▶ Description of the task: Your task is to print each entry exactly as written.

##### Source data

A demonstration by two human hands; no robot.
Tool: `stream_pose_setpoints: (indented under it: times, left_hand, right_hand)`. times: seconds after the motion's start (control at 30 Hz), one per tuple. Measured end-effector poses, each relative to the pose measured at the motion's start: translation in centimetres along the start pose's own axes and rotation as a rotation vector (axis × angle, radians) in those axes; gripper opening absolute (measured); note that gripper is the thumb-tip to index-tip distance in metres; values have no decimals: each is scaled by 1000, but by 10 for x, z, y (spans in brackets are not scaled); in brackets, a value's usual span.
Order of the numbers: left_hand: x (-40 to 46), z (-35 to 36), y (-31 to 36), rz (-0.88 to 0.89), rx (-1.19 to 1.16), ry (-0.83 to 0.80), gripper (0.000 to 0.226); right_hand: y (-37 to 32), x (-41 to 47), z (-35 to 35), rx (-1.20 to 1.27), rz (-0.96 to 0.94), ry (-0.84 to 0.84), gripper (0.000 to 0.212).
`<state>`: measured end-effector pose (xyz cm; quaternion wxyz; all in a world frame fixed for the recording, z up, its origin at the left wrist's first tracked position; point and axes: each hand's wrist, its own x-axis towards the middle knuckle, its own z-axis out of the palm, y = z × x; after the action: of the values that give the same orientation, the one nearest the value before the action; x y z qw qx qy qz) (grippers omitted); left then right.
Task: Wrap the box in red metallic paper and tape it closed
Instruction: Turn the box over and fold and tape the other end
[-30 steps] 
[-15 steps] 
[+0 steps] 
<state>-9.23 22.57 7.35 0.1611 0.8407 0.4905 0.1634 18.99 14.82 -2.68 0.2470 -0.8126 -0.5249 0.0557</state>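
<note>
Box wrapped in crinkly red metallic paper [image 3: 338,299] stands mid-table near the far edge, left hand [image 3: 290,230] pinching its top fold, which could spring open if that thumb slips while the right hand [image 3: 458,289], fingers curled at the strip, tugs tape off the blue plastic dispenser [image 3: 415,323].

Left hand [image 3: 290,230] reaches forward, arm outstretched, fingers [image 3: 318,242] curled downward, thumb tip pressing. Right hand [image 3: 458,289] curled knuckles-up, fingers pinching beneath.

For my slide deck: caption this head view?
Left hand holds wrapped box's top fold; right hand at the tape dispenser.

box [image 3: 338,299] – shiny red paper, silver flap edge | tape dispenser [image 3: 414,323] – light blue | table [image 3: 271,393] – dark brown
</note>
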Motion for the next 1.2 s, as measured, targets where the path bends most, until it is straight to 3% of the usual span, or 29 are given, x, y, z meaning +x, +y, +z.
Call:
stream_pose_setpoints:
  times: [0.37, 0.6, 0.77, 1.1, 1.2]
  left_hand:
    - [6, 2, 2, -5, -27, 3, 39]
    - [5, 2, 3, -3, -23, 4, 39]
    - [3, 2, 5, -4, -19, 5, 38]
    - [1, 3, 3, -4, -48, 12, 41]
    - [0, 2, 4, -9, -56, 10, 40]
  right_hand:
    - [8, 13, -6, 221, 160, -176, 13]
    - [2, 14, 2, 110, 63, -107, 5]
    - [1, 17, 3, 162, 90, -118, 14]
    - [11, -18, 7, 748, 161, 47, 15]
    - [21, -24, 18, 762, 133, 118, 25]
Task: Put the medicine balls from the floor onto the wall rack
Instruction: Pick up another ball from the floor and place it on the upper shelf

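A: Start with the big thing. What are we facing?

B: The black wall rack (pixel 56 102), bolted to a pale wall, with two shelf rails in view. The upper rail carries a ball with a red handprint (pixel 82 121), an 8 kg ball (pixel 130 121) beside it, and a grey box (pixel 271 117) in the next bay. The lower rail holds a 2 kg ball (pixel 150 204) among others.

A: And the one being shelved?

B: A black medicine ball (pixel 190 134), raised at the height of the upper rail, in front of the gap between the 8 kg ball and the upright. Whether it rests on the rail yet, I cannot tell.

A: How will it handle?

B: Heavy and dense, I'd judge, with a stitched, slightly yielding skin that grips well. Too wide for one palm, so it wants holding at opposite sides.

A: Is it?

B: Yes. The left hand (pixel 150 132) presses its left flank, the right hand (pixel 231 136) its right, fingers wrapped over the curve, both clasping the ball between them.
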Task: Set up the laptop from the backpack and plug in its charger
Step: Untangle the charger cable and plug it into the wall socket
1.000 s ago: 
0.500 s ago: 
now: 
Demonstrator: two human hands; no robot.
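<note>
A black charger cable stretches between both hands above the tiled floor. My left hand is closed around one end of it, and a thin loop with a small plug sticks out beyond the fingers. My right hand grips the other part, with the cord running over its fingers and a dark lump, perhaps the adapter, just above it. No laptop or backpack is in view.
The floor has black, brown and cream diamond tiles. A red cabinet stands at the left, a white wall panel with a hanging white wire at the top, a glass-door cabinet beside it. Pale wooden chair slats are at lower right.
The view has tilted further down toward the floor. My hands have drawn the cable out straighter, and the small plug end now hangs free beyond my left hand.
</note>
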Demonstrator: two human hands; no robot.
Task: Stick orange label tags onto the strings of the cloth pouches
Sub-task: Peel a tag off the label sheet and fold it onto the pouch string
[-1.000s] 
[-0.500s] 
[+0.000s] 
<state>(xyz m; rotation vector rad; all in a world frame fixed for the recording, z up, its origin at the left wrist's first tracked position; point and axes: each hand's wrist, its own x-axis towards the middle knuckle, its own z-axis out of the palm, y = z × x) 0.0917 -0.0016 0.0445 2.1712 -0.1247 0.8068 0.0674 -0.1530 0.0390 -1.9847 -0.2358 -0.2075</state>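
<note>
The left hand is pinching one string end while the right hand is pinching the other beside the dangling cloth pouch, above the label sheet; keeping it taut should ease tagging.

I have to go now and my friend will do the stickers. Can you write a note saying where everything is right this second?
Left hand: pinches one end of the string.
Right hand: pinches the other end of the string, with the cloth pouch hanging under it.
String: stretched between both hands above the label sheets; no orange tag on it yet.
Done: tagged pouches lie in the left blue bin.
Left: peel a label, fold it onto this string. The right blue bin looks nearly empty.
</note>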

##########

▶ Reply:
A demonstration by two human hands; no robot.
Tool: `stream_pose_setpoints: (indented under it: times, left_hand, right_hand)`. times: seconds after the motion's start (control at 30 Hz), one per tuple. Measured end-effector poses, each relative to the pose measured at the motion's start: translation in centimetres along the start pose's own axes and rotation as a rotation vector (axis × angle, radians) in those axes; gripper opening absolute (measured); note that gripper is the thumb-tip to index-tip distance in metres; values have no decimals: each is scaled by 1000, but by 10 for x, z, y (spans in brackets are not scaled); in brackets, a value's usual span.
Order of the numbers: left_hand: x (-40 to 46), z (-35 to 36), y (-31 to 36), rz (-0.88 to 0.89), rx (-1.19 to 1.16), ry (-0.83 to 0.80), gripper (0.000 to 0.226); right_hand: y (-37 to 32), x (-41 to 47), z (-35 to 35), rx (-1.20 to 1.27), rz (-0.96 to 0.94), ry (-0.84 to 0.84), gripper (0.000 to 0.212).
`<state>`: measured end-effector pose (xyz cm; quaternion wxyz; all in a world frame fixed for the recording, z up, its origin at the left wrist's first tracked position; point and axes: each hand's wrist, its own x-axis towards the middle knuckle, its own z-axis out of the palm, y = z × x; after the action: of the values that give the same orientation, the one nearest the value before the action; x y z qw qx qy qz) (grippers omitted); left then right.
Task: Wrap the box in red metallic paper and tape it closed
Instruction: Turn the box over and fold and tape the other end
[-30 steps] 
[-15 steps] 
[+0 steps] 
<state>-9.23 22.57 7.35 0.1611 0.8407 0.4905 0.1634 18.99 14.82 -2.68 0.2470 -0.8126 -0.5249 0.0557</state>
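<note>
Box wrapped in crinkly red metallic paper [image 3: 338,299] stands mid-table near the far edge, left hand [image 3: 290,230] pinching its top fold, which could spring open if that thumb slips while the right hand [image 3: 458,289], fingers curled at the strip, tugs tape off the blue plastic dispenser [image 3: 415,323].

Left hand [image 3: 290,230] reaches forward, arm outstretched, fingers [image 3: 318,242] curled downward, thumb tip pressing. Right hand [image 3: 458,289] curled knuckles-up, fingers pinching beneath.

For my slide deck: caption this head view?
Left hand holds wrapped box's top fold; right hand at the tape dispenser.

box [image 3: 338,299] – shiny red paper, silver flap edge | tape dispenser [image 3: 414,323] – light blue | table [image 3: 271,393] – dark brown
</note>
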Motion for the next 1.2 s, as measured, targets where the path bends most, until it is straight to 3% of the usual span, or 29 are given, x, y, z meaning +x, +y, +z.
Call:
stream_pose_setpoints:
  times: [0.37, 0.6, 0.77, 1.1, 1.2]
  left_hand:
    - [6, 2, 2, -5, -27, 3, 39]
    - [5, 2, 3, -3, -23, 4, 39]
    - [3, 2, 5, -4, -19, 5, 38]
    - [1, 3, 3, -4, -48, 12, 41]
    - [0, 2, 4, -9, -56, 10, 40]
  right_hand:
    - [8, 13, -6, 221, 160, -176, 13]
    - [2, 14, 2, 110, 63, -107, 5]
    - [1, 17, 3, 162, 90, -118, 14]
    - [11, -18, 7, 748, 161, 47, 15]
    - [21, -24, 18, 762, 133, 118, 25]
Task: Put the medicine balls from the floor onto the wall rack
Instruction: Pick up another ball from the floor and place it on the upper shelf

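A: Start with the big thing. What are we facing?

B: The black wall rack (pixel 56 102), bolted to a pale wall, with two shelf rails in view. The upper rail carries a ball with a red handprint (pixel 82 121), an 8 kg ball (pixel 130 121) beside it, and a grey box (pixel 271 117) in the next bay. The lower rail holds a 2 kg ball (pixel 150 204) among others.

A: And the one being shelved?

B: A black medicine ball (pixel 190 134), raised at the height of the upper rail, in front of the gap between the 8 kg ball and the upright. Whether it rests on the rail yet, I cannot tell.

A: How will it handle?

B: Heavy and dense, I'd judge, with a stitched, slightly yielding skin that grips well. Too wide for one palm, so it wants holding at opposite sides.

A: Is it?

B: Yes. The left hand (pixel 150 132) presses its left flank, the right hand (pixel 231 136) its right, fingers wrapped over the curve, both clasping the ball between them.
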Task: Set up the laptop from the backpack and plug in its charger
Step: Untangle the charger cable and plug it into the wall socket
1.000 s ago: 
0.500 s ago: 
now: 
Demonstrator: two human hands; no robot.
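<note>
A black charger cable stretches between both hands above the tiled floor. My left hand is closed around one end of it, and a thin loop with a small plug sticks out beyond the fingers. My right hand grips the other part, with the cord running over its fingers and a dark lump, perhaps the adapter, just above it. No laptop or backpack is in view.
The floor has black, brown and cream diamond tiles. A red cabinet stands at the left, a white wall panel with a hanging white wire at the top, a glass-door cabinet beside it. Pale wooden chair slats are at lower right.
The view has tilted further down toward the floor. My hands have drawn the cable out straighter, and the small plug end now hangs free beyond my left hand.
</note>
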Demonstrator: two human hands; no robot.
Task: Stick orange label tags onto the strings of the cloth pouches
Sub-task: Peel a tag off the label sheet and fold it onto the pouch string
[-1.000s] 
[-0.500s] 
[+0.000s] 
<state>(xyz m; rotation vector rad; all in a world frame fixed for the recording, z up, its origin at the left wrist's first tracked position; point and axes: each hand's wrist, its own x-axis towards the middle knuckle, its own z-axis out of the palm, y = z × x) 0.0917 -0.0016 0.0445 2.1712 -0.1247 0.8068 0.0674 -0.1530 0.0390 -1.9847 -0.2358 -0.2075</state>
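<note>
The left hand is pinching one string end while the right hand is pinching the other beside the dangling cloth pouch, above the label sheet; keeping it taut should ease tagging.

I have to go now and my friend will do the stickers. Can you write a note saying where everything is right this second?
Left hand: pinches one end of the string.
Right hand: pinches the other end of the string, with the cloth pouch hanging under it.
String: stretched between both hands above the label sheets; no orange tag on it yet.
Done: tagged pouches lie in the left blue bin.
Left: peel a label, fold it onto this string. The right blue bin looks nearly empty.
</note>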

That concludes the answer.